Exercise directions> Whenever a line of the data below holds the string "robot", copy that line.

Stored data
======

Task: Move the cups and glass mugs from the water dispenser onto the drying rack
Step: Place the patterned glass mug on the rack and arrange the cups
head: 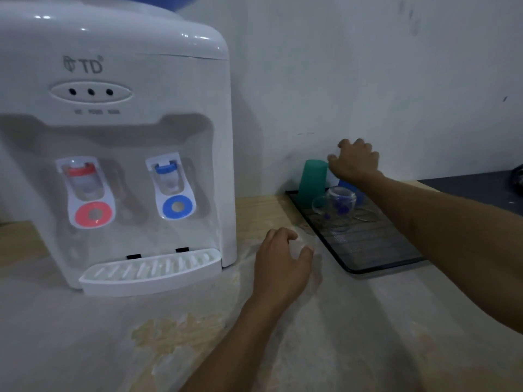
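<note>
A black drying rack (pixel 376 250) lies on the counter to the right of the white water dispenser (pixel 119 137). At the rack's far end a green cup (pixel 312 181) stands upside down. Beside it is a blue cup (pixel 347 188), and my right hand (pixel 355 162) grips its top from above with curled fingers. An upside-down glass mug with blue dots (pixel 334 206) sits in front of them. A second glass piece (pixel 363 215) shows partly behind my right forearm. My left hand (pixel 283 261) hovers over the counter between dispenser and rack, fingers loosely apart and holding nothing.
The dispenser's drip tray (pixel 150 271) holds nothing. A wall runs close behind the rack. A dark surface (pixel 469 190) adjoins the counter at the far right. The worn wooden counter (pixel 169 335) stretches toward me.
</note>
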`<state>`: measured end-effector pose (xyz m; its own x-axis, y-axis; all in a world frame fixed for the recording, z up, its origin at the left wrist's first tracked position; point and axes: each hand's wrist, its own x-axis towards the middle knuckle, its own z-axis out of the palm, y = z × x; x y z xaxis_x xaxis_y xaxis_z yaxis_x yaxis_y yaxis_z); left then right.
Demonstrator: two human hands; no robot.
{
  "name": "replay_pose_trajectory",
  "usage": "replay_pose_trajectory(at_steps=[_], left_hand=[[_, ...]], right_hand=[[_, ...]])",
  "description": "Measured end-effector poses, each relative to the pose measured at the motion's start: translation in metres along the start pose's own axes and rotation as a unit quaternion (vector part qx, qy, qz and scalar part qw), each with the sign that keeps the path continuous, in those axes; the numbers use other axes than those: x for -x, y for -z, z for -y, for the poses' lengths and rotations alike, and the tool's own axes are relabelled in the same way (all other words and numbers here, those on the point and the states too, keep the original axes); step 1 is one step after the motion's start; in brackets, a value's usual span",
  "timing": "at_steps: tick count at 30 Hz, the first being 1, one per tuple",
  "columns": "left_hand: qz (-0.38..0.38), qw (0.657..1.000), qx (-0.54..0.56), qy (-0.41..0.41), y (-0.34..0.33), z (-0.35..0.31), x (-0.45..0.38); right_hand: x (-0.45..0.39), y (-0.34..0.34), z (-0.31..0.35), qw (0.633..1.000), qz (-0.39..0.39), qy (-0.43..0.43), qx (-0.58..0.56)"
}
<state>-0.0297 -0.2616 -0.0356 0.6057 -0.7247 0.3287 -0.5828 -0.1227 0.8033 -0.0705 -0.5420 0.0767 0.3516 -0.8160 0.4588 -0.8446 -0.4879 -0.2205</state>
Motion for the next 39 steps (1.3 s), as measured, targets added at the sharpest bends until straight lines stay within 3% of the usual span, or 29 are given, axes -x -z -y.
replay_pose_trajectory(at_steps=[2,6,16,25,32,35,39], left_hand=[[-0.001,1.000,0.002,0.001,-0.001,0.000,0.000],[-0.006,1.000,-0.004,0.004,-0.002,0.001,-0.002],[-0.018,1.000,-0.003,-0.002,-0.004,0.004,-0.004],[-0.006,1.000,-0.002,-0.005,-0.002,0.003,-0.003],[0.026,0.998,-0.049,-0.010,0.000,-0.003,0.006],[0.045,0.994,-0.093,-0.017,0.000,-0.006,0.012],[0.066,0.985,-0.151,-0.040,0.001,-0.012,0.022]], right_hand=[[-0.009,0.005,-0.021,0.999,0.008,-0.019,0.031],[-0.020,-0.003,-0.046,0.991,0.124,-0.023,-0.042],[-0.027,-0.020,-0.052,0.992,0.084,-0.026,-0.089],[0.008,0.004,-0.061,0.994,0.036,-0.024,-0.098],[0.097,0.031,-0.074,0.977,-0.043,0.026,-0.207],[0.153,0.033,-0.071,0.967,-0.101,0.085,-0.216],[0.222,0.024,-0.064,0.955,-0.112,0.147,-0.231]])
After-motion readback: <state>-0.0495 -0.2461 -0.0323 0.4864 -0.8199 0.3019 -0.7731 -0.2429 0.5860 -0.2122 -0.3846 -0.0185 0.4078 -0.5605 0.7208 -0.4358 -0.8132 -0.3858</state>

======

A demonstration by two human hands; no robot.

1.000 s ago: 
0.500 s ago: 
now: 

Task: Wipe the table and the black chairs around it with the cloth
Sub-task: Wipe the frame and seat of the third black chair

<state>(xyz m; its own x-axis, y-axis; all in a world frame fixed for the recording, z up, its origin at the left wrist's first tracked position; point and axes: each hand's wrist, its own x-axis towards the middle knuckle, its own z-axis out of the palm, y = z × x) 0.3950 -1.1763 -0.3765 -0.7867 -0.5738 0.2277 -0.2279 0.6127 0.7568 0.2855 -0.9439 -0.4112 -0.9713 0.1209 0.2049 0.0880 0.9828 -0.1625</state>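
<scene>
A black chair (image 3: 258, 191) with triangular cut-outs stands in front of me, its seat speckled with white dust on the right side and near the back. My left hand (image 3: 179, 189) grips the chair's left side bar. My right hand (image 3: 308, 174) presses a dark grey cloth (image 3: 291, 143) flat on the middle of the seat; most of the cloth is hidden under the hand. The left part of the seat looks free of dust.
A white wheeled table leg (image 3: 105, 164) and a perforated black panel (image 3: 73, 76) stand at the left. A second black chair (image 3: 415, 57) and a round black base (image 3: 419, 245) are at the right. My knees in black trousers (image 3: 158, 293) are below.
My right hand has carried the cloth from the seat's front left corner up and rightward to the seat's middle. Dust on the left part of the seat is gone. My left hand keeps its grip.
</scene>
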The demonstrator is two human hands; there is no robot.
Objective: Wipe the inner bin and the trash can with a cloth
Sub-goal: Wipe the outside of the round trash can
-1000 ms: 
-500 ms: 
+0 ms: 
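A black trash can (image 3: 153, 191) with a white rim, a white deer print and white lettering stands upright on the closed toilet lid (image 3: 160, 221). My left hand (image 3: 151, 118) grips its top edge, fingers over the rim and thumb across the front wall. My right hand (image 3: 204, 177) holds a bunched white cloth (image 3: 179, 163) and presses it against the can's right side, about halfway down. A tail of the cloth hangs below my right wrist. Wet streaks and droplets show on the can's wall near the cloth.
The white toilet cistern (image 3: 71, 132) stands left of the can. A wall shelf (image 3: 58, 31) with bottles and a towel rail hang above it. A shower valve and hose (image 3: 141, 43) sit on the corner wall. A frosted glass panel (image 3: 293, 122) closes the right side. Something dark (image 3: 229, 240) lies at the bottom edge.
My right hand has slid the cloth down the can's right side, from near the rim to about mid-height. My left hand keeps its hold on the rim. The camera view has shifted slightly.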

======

Task response>
Demonstrator: two human hands; no robot.
A demonstration by two human hands; no robot.
The demonstrator is two human hands; there is no robot.

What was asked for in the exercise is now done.